Cyril Hanouna n’est visiblement pas le seul à irriter l’Arcom. Une nouvelle émission de France 2, Rendez‑vous chez le psy, suscite l’indignation d’une partie de la profession. Des psychologues dénoncent la « mise en scène » du programme et ont saisi l’Autorité de régulation de la communication audiovisuelle et numérique (Arcom), selon des informations relayées par Puremédias et Le Parisien.
Le concept : des séances filmées « sans filtre »
Rendez‑vous chez le psy propose de filmer de véritables séances avec quatre psychologues expérimentés. Six patients y exposent des épisodes intimes — deuil, rejet familial, fausse couche — dans l’objectif affiché de « montrer sans filtre » ce qui se passe derrière la porte d’un cabinet.
Le décor, décrit comme chic, s’inspire de la série En thérapie, et la production affirme vouloir normaliser la consultation psychologique. L’émission se présente aussi comme un soutien à la « grande cause nationale 2025 » consacrée à la santé mentale, un cadre qui vise à donner une visibilité accrue aux problématiques psychiques.
Des professionnels choqués par la mise en scène
Plusieurs représentations professionnelles ont exprimé un malaise profond. Gladys Mondière, présidente de la Fédération française des psychologues et de psychologie (FFPP), estime que le programme donne « l’impression de regarder une émission de type ‘Top Chef’ ». Elle ajoute : « Sauf que la psychologie ce n’est pas de la cuisine, même si les professionnels qui ont accepté de participer sont des gens reconnus et sérieux », citée par Le Parisien.
Le Mouvement des psychologues cliniciens et psychologues psychothérapeutes (M3P) rejoint cette critique. Pour Cyrille Le Jamtel, codirigeant du M3P, le principal problème tient au côté « mise en scène » façon « téléréalité ». Il affirme : « Le programme est tourné dans un studio et il y a un montage. Ensuite, on a demandé aux participants de jouer par exemple à se promener dans la rue ou regarder par la fenêtre. »
Ces éléments de scénarisation heurtent des praticiens qui estiment que la relation thérapeutique ne doit pas être exposée à des procédés propres au divertissement. Plusieurs voix insistent sur la différence entre film documentaire classique et formats où montage et ordonnancement des séquences peuvent influer sur la perception des échanges.

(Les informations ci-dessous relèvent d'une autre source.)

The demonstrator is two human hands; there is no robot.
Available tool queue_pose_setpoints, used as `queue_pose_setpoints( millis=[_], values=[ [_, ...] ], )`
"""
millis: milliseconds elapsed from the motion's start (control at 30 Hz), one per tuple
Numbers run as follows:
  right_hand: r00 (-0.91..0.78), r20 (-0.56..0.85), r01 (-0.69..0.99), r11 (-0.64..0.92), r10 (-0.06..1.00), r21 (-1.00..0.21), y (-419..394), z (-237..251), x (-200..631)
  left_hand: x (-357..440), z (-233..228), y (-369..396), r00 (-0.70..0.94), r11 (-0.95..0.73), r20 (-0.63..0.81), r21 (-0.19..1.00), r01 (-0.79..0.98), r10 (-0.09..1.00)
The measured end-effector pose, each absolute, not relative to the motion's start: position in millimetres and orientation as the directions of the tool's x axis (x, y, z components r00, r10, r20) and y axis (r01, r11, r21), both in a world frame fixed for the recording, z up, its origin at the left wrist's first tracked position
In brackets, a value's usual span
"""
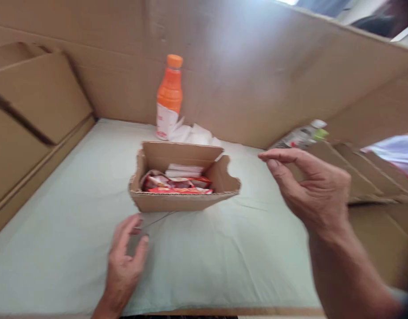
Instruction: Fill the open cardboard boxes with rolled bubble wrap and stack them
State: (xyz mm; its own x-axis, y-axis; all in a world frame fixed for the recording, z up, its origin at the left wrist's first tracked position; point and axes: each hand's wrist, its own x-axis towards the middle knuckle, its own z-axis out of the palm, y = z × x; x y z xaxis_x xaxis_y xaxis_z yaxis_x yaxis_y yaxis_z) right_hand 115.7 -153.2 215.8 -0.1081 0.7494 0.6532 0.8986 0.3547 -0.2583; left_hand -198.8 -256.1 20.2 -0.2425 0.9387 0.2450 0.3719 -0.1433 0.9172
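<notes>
Two packets (177, 182) unreadable, box (177, 201).

Orange bottle (170, 95), brown cardboard box (182, 200), red-and-white packets (177, 182), pale green cloth (204, 261).

Both forearms are bare, the left hand (126, 257) and right hand (310, 186) without gloves or rings.

Orange bottle (170, 95) upright by the cardboard wall (257, 75), white tissue (190, 133), tilted clear bottle (302, 136)
</notes>
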Motion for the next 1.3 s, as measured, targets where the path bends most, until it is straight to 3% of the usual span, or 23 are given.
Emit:
queue_pose_setpoints(
  millis=[67,133,200,300,400,500,633,767,867,1000,1133,1200,1300],
  values=[
    [0.061,0.611,0.85,0.28,0.789,-0.446,-180.8,184.9,121.3,-209.4,26.3,-246.0,-0.362,-0.043,0.139,0.964,0.261,0.922],
    [0.061,0.419,0.759,0.23,0.906,-0.609,-193.8,145.5,113.7,-214.2,31.5,-231.0,-0.395,0.028,0.047,0.983,0.183,0.918],
    [-0.035,0.244,0.691,0.2,0.969,-0.695,-191.0,111.0,98.7,-212.8,35.7,-214.6,-0.37,0.097,-0.017,0.975,0.199,0.929],
    [-0.068,0.15,0.615,0.16,0.986,-0.772,-177.6,88.9,79.5,-199.4,42.8,-195.7,-0.337,0.11,-0.016,0.958,0.264,0.941],
    [0.019,0.146,0.589,0.107,0.989,-0.801,-187.6,91.8,86.4,-170.9,49.8,-190.9,-0.287,0.026,0.039,0.975,0.219,0.957],
    [0.188,0.168,0.616,0.017,0.968,-0.788,-229.8,91.3,120.3,-133.5,51.6,-202.3,-0.11,-0.013,0.027,0.992,0.127,0.994],
    [0.325,0.324,0.758,-0.04,0.888,-0.651,-295.1,84.3,152.3,-108.2,51.3,-230.5,0.1,-0.006,-0.003,0.997,0.082,0.995],
    [0.204,0.452,0.808,0.112,0.868,-0.579,-311.0,84.2,129.9,-127.3,57.1,-235.3,0.051,0.016,-0.021,0.996,0.083,0.998],
    [0.145,0.47,0.792,0.182,0.871,-0.583,-300.0,82.7,117.9,-136.7,60.8,-221.2,0.001,-0.024,0.024,0.997,0.071,1.0],
    [0.101,0.343,0.734,0.163,0.934,-0.66,-301.7,69.6,151.1,-129.8,55.7,-215.7,0.018,-0.051,0.049,0.993,0.11,0.999],
    [0.006,0.186,0.621,0.142,0.982,-0.77,-293.6,54.9,195.9,-131.3,49.4,-225.5,-0.103,-0.098,0.149,0.916,0.39,0.984],
    [-0.075,0.176,0.533,0.188,0.982,-0.825,-276.1,51.2,200.6,-137.7,49.1,-229.0,-0.147,-0.064,0.146,0.887,0.457,0.978],
    [-0.17,0.221,0.4,0.273,0.96,-0.875,-245.7,50.2,192.5,-143.5,50.4,-228.6,-0.157,0.031,0.035,0.917,0.398,0.987]
  ],
)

Questions d’éthique et de secret professionnel
L’éthique professionnelle est au cœur des critiques. Gladys Mondière rappelle que « notre profession est soumise au secret, c’est fondamental ». Elle souligne que, dans ce programme, les personnes ne sont ni floutées ni anonymisées, contrairement à ce que l’on observe parfois dans des documentaires traitant de la santé mentale.
Florent Langlois, membre du collectif Printemps de la psychiatrie, confie qu’il est « sidéré » par le concept. « Consulter un psychologue, c’est accéder à un espace préservé et sécurisé pour s’exprimer. Ici, on fragilise ce cadre », déclare‑t‑il, selon les mêmes sources.
Le M3P a donc décidé de saisir l’Arcom afin d’obtenir des réponses sur les conditions de tournage, la protection des personnes filmées et le respect des règles déontologiques. L’instance devra vérifier si l’émission respecte les obligations en matière de protection des données, de consentement éclairé et de non‑stigmatisation.
À ce stade, l’Autorité n’a pas encore répondu publiquement à la saisine. Aucune décision ou sanction n’a été annoncée par l’Arcom au moment où ces éléments ont été relayés par la presse.
La production a par ailleurs diffusé des extraits et publications sur Instagram pour promouvoir l’émission. Ces publications ont contribué à élargir le débat, en provoquant réactions et interrogations au‑delà des cercles professionnels.
La polémique illustre la tension entre deux objectifs : donner de la visibilité à la santé mentale et protéger l’intégrité des pratiques cliniques. Les psychologues demandeurs d’une clarification attendent désormais la réponse de l’Arcom, qui devra trancher sur l’équilibre entre intérêt public et respect des règles déontologiques régissant la profession.